Guagliù, questa non è una macchina come tutte quante le altre.
Qua se succede qualcosa, io vi taglio la testa.
- 'O Zi, non vi preoccupate. - Dalle a noi.
Impazzisco senza te
E ogni notte ti rivedo accanto a me
Se bruciasse la città
Da te, da te
Da te io tornerei
Anche il fuoco vincerei
Per rivedere te
Se bruciasse la città
Lo so, lo so Tu cercheresti me
Anche dopo il nostro addio
L'amore sono io
Per te!
- Vado a portargli le chiavi? - Vai.
Pietro, vedi se ti danno un'altra palla di riso.
Fucarie', ma quella è una bisca, mica una pizzeria.

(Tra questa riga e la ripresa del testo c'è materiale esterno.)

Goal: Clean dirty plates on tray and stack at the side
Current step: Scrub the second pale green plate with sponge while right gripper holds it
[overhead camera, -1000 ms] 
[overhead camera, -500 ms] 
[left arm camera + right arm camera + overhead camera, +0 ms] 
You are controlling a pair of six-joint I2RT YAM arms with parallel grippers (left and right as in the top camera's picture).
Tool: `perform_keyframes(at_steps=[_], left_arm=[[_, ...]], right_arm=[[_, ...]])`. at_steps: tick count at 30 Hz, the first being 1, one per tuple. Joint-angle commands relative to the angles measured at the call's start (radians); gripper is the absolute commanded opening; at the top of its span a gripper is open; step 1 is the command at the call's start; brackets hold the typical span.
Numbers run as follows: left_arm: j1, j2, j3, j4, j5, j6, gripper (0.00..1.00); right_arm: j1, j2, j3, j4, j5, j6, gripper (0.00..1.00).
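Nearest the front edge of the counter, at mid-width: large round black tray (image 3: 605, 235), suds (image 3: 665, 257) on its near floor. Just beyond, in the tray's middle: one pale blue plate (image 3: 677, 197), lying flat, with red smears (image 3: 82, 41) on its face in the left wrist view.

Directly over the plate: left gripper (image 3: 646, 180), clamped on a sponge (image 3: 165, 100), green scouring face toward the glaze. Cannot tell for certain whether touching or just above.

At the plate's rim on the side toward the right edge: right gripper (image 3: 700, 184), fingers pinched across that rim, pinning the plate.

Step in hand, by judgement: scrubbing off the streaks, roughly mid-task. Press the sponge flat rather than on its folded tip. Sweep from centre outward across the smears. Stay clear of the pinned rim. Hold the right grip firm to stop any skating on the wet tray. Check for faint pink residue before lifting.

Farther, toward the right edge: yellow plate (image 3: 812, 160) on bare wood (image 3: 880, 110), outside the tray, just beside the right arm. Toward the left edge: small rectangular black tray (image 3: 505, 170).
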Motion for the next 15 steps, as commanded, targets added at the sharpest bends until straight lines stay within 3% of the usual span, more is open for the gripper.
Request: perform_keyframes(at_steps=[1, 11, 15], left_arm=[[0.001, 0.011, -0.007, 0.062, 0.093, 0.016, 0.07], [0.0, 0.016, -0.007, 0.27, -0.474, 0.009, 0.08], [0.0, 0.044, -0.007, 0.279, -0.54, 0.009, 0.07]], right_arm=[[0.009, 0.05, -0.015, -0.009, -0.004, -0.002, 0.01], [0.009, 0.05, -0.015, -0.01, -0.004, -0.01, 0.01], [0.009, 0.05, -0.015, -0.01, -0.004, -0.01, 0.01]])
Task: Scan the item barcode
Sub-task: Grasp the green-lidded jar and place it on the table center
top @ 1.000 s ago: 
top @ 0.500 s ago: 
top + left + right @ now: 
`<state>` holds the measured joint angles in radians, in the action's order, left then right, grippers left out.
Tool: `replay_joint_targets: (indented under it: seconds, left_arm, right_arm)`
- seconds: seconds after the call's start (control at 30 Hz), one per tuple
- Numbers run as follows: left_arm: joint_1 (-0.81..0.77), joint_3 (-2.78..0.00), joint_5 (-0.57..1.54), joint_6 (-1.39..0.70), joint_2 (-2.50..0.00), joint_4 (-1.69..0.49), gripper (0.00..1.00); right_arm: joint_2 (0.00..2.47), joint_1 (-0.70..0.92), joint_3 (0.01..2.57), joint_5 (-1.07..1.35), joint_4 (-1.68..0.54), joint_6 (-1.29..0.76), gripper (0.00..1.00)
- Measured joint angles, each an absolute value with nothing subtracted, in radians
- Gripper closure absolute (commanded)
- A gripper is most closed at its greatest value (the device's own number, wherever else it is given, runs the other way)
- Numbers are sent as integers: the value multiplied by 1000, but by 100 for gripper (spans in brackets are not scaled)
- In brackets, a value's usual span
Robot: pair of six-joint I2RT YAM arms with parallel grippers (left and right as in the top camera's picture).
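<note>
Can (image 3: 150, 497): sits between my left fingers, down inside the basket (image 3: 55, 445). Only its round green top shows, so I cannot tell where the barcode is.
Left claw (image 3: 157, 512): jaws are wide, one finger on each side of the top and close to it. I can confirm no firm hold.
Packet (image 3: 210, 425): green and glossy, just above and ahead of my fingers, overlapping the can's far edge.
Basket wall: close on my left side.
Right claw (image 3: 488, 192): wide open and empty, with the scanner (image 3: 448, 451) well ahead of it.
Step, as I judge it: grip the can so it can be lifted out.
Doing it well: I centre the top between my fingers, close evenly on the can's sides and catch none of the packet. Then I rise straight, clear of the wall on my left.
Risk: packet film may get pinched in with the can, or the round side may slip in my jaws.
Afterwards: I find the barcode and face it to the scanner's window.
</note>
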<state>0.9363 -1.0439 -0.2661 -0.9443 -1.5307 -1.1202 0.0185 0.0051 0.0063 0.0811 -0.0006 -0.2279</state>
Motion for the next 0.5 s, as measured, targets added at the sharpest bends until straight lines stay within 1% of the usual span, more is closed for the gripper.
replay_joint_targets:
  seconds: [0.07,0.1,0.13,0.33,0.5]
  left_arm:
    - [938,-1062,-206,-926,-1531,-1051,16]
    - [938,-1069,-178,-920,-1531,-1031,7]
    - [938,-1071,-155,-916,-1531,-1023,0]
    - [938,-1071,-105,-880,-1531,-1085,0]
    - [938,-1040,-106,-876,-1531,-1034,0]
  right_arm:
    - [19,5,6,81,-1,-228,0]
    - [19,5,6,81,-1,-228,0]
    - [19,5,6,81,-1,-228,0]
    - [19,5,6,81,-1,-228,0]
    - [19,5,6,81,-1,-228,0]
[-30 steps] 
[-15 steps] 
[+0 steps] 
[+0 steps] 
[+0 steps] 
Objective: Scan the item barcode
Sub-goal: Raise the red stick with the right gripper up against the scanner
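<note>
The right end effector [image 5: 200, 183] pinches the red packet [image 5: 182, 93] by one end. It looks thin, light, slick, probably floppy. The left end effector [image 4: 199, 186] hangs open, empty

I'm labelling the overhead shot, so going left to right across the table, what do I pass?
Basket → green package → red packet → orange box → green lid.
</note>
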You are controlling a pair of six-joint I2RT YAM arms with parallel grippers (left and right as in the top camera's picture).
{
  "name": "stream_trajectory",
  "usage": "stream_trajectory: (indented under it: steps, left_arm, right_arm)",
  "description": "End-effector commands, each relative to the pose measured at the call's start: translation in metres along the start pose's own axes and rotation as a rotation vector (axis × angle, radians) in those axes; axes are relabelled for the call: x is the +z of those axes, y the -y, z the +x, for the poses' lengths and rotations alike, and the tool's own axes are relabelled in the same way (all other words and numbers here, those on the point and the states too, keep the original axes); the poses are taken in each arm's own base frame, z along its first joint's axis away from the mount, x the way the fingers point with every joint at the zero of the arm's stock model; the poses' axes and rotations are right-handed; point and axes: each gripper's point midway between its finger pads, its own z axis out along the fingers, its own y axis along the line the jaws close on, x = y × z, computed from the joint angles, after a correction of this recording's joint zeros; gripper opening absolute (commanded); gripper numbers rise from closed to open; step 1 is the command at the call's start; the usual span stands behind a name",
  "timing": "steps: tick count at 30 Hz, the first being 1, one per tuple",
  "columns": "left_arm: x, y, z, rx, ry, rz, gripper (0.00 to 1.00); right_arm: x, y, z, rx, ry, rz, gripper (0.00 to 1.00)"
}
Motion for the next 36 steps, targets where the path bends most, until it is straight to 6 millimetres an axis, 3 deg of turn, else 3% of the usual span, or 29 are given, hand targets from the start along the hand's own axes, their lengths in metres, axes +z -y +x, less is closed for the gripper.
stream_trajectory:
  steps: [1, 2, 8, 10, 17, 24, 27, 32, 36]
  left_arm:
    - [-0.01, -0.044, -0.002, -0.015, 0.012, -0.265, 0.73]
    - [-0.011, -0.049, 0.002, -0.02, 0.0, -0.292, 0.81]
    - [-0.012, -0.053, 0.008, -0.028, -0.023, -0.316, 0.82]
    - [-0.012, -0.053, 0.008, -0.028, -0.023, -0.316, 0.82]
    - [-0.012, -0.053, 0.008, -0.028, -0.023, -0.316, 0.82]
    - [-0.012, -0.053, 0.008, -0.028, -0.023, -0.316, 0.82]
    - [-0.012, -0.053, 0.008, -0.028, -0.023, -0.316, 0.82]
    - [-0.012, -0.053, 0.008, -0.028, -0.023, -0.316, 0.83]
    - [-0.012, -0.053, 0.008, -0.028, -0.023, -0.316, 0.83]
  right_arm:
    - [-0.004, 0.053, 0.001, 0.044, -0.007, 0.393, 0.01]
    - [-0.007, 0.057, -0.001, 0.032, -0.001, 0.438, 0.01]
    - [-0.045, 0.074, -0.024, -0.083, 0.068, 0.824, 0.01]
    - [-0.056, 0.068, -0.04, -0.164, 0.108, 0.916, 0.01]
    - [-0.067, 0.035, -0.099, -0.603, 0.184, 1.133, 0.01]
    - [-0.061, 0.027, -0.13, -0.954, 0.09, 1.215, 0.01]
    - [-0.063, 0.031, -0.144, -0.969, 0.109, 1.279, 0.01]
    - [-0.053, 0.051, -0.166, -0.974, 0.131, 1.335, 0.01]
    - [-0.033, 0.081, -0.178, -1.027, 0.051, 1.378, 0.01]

- Ma io ho fame. - E mangiati le mani!
- Ma io ho sete. - E succhiati le dita!
Hai fatto quello che t'ho chiesto?
Sta qua.
Avete fatto un bel lavoro, tu e i compagni tuoi.
Ora s'è fatto tardi però.
Tornatene a casa.
Fosse per me, rimarrei sempre qua.
Vai che c'è chi ti aspetta.
Arrivederci, Don Angelo.
Io ho sonno.
Aspetta, vengo pure io.
- Ciao, guagliù. - Ciao.
Buonanotte, Fucarie'.
- Ciao, Toni. - Ciao, Pietro.
A quest'ora si torna? Andiamo, entrate. Forza.
Scusate, mammà.
Scusa, ma'.
Pietro, ti vuoi muovere?
Scusate, Signora Lucia.
Guagliù, qua ci sono 200.000 lire in più. Contate bene i soldi!
Allora, Tonino 'A Fresella ha pagato 400.000 lire.
- Mummariello ha pagato? - Sì, ha pagato.
450.000 lire.
'O Sciancato deve darci un milione venerdì.
Hai voglia ad aspettare con quello!
Guagliù, andate a casa sua e fatevi dare i soldi.
E certo, Angiole'.
- Guagliù, è finito il gin. - Bisogna prenderlo, France'.
Sì, va bene.
Mannaggia la miseria, mannaggia!
Che c'è?
E' l'anniversario! Ho dimenticato il regalo per Enza.